§ **DESCRIPTION OF THE TASK**
Could you print the full listing again, exactly as written?

◇ ◇ ◇

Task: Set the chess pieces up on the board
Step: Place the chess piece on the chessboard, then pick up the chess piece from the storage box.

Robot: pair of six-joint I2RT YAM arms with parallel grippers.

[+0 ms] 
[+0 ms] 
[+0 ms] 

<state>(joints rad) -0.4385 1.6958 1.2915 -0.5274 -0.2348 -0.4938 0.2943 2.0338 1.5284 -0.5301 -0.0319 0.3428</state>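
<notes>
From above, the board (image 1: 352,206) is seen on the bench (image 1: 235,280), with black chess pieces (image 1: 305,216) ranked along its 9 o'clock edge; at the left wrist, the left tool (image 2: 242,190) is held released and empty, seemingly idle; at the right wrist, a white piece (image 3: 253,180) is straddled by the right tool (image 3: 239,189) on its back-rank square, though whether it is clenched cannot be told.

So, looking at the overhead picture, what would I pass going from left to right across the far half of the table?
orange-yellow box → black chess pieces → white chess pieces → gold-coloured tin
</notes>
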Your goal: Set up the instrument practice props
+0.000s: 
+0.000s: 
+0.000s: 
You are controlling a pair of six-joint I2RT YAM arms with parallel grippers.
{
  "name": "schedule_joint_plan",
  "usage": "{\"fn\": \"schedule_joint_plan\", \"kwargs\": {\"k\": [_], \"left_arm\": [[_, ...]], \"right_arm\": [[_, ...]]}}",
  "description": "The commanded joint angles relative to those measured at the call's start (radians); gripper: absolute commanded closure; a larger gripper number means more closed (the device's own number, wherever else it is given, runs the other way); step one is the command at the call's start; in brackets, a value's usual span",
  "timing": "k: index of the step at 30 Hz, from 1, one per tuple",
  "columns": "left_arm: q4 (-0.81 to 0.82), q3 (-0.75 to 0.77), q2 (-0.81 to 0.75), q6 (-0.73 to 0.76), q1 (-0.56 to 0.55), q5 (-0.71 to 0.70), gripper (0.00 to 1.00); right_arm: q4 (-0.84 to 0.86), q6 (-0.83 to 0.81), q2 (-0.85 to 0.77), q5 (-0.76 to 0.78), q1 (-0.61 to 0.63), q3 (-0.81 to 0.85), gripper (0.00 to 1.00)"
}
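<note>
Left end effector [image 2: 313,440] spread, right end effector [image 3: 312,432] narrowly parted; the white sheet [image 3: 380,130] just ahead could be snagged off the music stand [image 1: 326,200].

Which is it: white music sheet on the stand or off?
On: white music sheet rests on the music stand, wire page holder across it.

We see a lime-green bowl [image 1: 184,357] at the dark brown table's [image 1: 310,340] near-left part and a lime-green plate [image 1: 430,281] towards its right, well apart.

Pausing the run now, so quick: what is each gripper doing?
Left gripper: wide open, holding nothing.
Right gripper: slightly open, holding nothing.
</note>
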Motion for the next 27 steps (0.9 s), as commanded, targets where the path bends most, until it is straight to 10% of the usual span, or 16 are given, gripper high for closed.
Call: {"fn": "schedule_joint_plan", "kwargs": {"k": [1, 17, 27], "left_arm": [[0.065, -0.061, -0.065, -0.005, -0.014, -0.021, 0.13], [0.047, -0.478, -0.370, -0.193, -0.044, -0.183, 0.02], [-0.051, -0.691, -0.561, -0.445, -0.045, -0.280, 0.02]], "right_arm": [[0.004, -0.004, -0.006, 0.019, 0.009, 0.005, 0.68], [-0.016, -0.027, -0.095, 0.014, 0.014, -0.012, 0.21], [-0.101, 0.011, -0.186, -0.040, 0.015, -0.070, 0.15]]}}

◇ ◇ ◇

§ **RESULT OF THE TASK**
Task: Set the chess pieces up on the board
Step: Place the chess piece on the chessboard, then pick up the chess piece from the storage box.

Robot: pair of six-joint I2RT YAM arms with parallel grippers.

[+0 ms] 
[+0 ms] 
[+0 ms] 

<state>(joints rad) -0.4385 1.6958 1.2915 -0.5274 -0.2348 -0.4938 0.2943 2.0338 1.5284 -0.5301 -0.0319 0.3428</state>
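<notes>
From above, the board (image 1: 352,206) is seen on the bench (image 1: 235,280), with black chess pieces (image 1: 305,216) ranked along its 9 o'clock edge; at the left wrist, the left tool (image 2: 242,190) is held released and empty, seemingly idle; at the right wrist, a white piece (image 3: 253,180) is straddled by the right tool (image 3: 239,189) on its back-rank square, though whether it is clenched cannot be told.

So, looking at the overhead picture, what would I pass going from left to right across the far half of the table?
orange-yellow box → black chess pieces → white chess pieces → gold-coloured tin
</notes>
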Your goal: Set up the instrument practice props
+0.000s: 
+0.000s: 
+0.000s: 
You are controlling a pair of six-joint I2RT YAM arms with parallel grippers.
{
  "name": "schedule_joint_plan",
  "usage": "{\"fn\": \"schedule_joint_plan\", \"kwargs\": {\"k\": [_], \"left_arm\": [[_, ...]], \"right_arm\": [[_, ...]]}}",
  "description": "The commanded joint angles relative to those measured at the call's start (radians); gripper: absolute commanded closure; a larger gripper number means more closed (the device's own number, wherever else it is given, runs the other way); step one is the command at the call's start; in brackets, a value's usual span",
  "timing": "k: index of the step at 30 Hz, from 1, one per tuple",
  "columns": "left_arm: q4 (-0.81 to 0.82), q3 (-0.75 to 0.77), q2 (-0.81 to 0.75), q6 (-0.73 to 0.76), q1 (-0.56 to 0.55), q5 (-0.71 to 0.70), gripper (0.00 to 1.00); right_arm: q4 (-0.84 to 0.86), q6 (-0.83 to 0.81), q2 (-0.85 to 0.77), q5 (-0.76 to 0.78), q1 (-0.61 to 0.63), q3 (-0.81 to 0.85), gripper (0.00 to 1.00)"
}
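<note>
Left end effector [image 2: 313,440] spread, right end effector [image 3: 312,432] narrowly parted; the white sheet [image 3: 380,130] just ahead could be snagged off the music stand [image 1: 326,200].

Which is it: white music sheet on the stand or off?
On: white music sheet rests on the music stand, wire page holder across it.

We see a lime-green bowl [image 1: 184,357] at the dark brown table's [image 1: 310,340] near-left part and a lime-green plate [image 1: 430,281] towards its right, well apart.

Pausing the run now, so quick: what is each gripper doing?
Left gripper: wide open, holding nothing.
Right gripper: slightly open, holding nothing.
</note>
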Motion for the next 27 steps (0.9 s), as commanded, targets where the path bends most, until it is straight to 10% of the usual span, or 16 are given, gripper high for closed.
Call: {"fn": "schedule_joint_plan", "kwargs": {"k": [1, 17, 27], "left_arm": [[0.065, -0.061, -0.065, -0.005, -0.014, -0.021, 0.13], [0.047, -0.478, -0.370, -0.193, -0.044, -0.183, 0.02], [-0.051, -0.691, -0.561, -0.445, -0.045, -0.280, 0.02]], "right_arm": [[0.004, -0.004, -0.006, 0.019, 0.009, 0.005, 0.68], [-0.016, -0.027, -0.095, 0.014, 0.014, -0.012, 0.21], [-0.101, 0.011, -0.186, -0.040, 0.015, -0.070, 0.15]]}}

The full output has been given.